On foreign policy, John McCain has suggested that we may be in Iraq for 100 years or more. Even the Bush Administration is now talking of withdrawal within months, now that we have achieved our goals there, and it appears the Iraqi government, which unlike ours, is running over a $50 billion surplus, has achieved enough stability to handle its own sovereign affairs itself. But John McCain has always supported the Iraq war, even as our real enemies continue to mock us from their hiding places in Pakistan, now seven years since their massive crimes against us, while he throws around words like “victory” (to try, of course, to accuse me of wanting “defeat”) without himself knowing the meaning of either in this context.
John McCain wants to privatize, that is to say, end, social security.
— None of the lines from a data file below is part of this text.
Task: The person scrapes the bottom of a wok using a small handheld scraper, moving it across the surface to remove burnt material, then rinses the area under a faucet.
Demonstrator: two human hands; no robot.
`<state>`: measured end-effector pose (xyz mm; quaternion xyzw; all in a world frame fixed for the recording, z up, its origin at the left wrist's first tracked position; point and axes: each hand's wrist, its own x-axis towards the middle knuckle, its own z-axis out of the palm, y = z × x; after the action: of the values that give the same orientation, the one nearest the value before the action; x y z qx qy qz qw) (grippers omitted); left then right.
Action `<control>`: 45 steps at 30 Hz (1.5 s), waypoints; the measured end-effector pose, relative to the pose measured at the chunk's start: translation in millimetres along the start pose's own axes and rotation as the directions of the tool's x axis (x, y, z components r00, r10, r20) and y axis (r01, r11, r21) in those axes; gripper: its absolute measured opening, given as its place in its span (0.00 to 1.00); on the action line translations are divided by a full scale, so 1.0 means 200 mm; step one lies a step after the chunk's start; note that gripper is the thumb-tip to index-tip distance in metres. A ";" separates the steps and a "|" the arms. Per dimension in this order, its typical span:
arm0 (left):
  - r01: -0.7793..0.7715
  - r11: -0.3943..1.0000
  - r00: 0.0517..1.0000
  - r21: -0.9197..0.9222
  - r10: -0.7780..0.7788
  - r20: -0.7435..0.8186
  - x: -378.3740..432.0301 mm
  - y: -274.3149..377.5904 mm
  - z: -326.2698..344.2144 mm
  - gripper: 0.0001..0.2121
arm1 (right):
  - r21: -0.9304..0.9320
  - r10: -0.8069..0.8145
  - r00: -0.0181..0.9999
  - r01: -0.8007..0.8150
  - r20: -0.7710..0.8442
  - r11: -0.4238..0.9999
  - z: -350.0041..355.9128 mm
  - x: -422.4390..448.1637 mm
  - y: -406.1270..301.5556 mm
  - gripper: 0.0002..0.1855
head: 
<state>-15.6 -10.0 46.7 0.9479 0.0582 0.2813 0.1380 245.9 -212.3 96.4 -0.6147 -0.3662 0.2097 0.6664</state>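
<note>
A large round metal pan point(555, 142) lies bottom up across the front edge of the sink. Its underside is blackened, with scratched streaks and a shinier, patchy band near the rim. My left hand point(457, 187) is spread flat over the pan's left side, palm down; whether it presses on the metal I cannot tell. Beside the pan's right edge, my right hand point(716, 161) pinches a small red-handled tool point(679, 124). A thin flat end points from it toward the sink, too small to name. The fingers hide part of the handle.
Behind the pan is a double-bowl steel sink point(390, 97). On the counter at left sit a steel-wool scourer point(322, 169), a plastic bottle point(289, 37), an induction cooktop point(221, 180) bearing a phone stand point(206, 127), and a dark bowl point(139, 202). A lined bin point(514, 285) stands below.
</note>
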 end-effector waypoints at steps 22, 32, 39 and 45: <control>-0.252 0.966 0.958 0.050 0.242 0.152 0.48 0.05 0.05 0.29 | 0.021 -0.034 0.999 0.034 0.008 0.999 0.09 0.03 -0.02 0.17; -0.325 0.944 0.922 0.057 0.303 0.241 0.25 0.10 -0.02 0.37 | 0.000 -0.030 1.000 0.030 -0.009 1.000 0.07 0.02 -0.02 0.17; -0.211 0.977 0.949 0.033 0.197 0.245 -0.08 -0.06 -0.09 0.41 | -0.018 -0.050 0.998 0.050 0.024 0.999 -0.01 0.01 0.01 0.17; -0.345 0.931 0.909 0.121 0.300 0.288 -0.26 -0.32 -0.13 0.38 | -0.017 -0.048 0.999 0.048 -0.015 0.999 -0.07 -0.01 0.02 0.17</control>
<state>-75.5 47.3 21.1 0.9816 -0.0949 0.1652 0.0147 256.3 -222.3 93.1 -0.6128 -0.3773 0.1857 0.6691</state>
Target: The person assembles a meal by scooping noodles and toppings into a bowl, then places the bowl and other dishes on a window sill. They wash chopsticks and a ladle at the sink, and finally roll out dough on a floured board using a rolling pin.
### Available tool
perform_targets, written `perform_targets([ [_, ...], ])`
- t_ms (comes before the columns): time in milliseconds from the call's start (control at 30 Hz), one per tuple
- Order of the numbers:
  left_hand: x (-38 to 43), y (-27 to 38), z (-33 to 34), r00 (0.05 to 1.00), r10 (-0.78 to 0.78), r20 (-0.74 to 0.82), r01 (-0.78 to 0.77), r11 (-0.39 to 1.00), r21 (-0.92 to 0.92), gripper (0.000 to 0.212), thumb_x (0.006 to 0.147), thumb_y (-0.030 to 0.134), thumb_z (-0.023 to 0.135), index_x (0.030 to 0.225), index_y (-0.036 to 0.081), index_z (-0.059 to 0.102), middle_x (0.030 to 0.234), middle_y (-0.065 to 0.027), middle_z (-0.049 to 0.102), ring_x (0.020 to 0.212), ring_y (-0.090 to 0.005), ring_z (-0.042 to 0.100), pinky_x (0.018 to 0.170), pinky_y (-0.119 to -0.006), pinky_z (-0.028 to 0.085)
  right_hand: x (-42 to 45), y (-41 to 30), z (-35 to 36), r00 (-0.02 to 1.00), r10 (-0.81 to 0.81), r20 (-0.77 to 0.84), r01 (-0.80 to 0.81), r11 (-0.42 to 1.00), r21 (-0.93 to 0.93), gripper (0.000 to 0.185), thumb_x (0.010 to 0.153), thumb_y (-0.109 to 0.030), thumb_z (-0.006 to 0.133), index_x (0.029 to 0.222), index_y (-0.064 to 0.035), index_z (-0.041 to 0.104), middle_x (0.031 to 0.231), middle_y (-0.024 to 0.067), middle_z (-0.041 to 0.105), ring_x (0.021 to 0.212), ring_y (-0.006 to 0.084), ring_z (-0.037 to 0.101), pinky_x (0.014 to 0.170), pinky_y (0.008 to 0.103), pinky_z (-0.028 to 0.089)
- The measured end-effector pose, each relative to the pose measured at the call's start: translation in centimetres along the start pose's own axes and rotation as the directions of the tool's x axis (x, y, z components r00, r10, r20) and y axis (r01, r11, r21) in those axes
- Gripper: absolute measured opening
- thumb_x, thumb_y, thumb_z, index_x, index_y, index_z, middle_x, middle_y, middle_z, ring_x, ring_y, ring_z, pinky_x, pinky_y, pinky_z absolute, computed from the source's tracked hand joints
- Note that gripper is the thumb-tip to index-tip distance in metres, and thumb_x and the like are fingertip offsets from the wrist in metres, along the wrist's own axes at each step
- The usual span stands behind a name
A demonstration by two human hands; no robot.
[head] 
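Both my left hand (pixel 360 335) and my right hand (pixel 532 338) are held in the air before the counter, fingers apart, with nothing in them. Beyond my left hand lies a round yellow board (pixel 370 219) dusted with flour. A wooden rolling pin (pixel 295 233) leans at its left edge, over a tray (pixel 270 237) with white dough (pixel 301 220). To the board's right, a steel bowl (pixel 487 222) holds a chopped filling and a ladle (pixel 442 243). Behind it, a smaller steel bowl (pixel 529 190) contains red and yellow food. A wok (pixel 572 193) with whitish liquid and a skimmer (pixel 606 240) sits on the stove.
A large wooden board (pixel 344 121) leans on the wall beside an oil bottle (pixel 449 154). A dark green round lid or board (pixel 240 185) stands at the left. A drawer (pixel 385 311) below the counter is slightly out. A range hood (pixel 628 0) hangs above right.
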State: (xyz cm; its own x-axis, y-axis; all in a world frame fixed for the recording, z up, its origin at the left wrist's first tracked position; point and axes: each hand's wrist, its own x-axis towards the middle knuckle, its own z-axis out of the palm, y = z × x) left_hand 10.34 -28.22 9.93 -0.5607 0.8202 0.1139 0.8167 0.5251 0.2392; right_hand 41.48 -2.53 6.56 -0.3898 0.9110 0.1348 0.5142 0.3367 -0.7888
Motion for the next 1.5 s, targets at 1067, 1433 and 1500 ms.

He has similar feelings toward virtually every social program, from Medicaid and Medicare, to food-stamps, to education funding, to you name it. He probably would prefer we no longer had a minimum wage; he has certainly done his best not to raise it. I do not question that we have a legitimate policy disagreement on these, but it is so much more: it is a vision about what kind of a country we live in. Do we want a country where every man, woman and child has dignity, the ability to know that if they do a fair day’s work they’ll get a fair day’s pay, that they are not one illness from destitution, that every child in America will have the same chance to advance himself or herself the way I have through world class educational opportunities widely available? Or do we want a country where everyone is at the mercy of whatever the free market can get away with paying them or doling out– and if it’s no more than a starvation wage, so be it? I stand for one vision… John McCain for a clearly different one. The choice couldn’t be clearer.
And so, ladies and gentlemen, this is the challenge before us. You can elect the party that says it’s for “change” because it has changed the gender of its vice-presidential candidate even as it touts the failed policies of its own party in the White House for the last 8 years and in Congress for 14 of the last 16, only because it nominated a bright articulate, attractive young woman as its vice-president (who also stands for the same failed policies), or you can vote for actual change. A man who was also once privileged enough to be a Democratic nominee for President once said “the only thing we have to fear is fear itself.” Well, I think he was wrong: I think we also have to fear an endless repetition of policies and approaches and philosophies that we know are just wrong and don’t work. You can be afraid of me because of who God made me, or you can be afraid of what our opponents want to make of America. I think enough of you share my vision to know the kind of nation we can be. To you I say, yes, YES, WE CAN.
To all of you, whether you support me or not, God bless you, and God bless the United States of America.